Quite understandably, Tamara has taken venom shots for 10 years.

“I’ve been stung several times since I’ve found out and I have to give myself an Epi-Pen injection right away,” Barnes said. “I would probably die."

That’s where venom therapy comes in.

“As far as me being comfortable being outside, even,” Barnes said. “There was a long time where I would just constantly look under every table that you see when you go outside to make sure there was no wasps or anything."

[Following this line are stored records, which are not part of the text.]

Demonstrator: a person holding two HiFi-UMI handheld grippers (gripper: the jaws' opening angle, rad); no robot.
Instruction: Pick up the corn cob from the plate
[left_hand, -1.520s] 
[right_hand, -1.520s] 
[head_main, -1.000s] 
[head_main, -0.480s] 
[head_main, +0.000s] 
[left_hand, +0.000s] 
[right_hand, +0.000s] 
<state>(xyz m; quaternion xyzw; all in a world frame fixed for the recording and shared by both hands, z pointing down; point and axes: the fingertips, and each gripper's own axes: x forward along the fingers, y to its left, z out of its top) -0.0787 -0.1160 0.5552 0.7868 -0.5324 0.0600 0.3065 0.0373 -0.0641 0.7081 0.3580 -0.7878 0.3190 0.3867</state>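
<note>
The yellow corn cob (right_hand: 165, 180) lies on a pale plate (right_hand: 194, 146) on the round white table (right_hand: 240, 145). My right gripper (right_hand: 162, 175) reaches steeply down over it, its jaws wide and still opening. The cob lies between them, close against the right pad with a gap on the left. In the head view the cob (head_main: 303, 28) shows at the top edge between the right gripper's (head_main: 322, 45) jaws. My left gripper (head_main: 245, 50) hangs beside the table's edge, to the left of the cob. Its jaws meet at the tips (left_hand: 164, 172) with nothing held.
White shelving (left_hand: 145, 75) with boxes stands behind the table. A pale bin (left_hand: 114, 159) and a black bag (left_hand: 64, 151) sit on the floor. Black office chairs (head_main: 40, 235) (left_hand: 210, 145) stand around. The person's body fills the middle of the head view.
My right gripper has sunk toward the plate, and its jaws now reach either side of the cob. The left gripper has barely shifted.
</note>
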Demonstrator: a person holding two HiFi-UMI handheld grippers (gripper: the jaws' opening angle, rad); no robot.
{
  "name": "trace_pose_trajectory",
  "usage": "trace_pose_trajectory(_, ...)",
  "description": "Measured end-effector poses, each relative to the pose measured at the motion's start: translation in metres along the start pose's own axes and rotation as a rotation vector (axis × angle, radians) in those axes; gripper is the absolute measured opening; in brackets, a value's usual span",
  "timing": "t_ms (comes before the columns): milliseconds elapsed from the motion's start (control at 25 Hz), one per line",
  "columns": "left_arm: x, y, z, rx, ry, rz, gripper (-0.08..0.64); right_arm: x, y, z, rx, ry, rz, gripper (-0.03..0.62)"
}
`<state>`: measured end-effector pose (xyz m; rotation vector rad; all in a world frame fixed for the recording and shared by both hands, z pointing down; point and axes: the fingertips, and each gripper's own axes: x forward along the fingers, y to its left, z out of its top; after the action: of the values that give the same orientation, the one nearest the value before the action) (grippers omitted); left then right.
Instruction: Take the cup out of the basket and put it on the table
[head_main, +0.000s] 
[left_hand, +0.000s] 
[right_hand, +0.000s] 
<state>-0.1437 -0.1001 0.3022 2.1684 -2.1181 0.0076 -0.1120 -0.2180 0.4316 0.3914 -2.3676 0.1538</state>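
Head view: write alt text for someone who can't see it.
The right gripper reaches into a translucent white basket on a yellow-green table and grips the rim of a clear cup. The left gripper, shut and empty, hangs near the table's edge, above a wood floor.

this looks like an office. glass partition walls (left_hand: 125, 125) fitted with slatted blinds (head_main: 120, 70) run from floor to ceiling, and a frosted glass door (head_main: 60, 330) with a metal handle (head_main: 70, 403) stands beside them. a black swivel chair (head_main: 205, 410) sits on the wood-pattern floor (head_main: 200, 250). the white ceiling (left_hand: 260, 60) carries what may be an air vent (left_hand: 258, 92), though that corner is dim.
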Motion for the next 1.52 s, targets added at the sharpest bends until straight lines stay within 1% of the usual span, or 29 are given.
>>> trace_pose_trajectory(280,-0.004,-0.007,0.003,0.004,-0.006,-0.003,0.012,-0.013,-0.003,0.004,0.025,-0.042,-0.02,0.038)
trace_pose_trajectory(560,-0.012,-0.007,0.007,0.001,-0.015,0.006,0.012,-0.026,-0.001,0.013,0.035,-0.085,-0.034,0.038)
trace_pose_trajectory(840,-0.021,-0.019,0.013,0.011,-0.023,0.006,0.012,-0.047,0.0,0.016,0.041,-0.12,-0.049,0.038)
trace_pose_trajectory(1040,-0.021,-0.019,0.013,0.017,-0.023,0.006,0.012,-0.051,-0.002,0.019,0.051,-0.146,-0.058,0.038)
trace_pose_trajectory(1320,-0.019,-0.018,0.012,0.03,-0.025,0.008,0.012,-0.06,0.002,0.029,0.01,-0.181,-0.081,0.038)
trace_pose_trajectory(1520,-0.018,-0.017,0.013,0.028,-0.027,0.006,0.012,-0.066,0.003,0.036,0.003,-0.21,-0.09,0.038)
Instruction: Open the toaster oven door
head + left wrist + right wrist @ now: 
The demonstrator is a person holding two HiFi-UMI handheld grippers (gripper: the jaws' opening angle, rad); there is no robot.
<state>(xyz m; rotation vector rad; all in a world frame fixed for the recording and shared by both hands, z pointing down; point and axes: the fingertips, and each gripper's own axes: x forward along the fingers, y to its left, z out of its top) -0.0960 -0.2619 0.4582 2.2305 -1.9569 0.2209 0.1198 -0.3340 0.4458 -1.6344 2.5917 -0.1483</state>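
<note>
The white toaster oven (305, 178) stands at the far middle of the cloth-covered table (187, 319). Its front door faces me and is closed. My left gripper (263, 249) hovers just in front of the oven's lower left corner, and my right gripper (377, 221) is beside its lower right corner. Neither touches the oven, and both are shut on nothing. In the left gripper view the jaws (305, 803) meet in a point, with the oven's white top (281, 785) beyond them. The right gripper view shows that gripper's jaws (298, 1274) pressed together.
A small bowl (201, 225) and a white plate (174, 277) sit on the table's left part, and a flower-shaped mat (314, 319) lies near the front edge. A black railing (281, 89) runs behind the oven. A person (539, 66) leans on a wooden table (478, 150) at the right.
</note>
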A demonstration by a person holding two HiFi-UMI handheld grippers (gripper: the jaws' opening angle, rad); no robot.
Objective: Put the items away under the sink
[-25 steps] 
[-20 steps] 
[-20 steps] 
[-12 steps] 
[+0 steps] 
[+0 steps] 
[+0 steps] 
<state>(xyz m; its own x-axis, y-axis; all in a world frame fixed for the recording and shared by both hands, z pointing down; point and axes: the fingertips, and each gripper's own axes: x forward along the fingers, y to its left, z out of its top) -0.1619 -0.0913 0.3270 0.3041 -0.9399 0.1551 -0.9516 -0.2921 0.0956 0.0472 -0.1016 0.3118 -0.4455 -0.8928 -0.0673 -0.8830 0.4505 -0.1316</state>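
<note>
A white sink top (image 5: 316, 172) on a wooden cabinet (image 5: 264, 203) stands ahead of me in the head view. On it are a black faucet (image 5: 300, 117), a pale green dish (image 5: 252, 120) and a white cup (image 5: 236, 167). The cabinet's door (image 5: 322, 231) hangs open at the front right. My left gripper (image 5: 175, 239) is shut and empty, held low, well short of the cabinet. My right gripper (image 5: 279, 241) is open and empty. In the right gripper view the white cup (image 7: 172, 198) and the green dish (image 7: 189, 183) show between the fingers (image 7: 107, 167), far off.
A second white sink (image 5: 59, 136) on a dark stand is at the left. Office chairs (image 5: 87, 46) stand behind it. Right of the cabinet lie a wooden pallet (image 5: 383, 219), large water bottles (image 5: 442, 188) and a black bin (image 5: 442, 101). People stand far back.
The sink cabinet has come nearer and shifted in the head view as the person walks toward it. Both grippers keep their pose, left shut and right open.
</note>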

Allergist and immunologist Dr. Martin Dubravec from Cadillac said the shortage could prove deadly to patients.

“I wouldn’t call it an option,” Dr. Dubravec said. “It’s really mandatory because epinephrine can be used to try to stop an allergic reaction. This actually prevents it. We expect to run out within the next 30 to 60 days."

Dr. Dubravec says approximately 150 patients die each year from anaphylactic shock so if you find yourself in an examination room having been stung by a bee, getting these treatments is essential.

“This takes your reaction risk, risk of reaction from 50 to 65-percent each time you get stung down to under 10-percent or less,” Dr. Dubravec said. “In over 90-percent of patients after a course of allergy shots, we feel that they will do as well off of their shots as when they were on them for 10 years or longer, so we consider it to be curative in many respects.”

Until a solution can be found, patients like Tamara may see smaller doses each visit.

She says each shot is worth it.

“I’m more confident in doing what I can do,” Barnes said.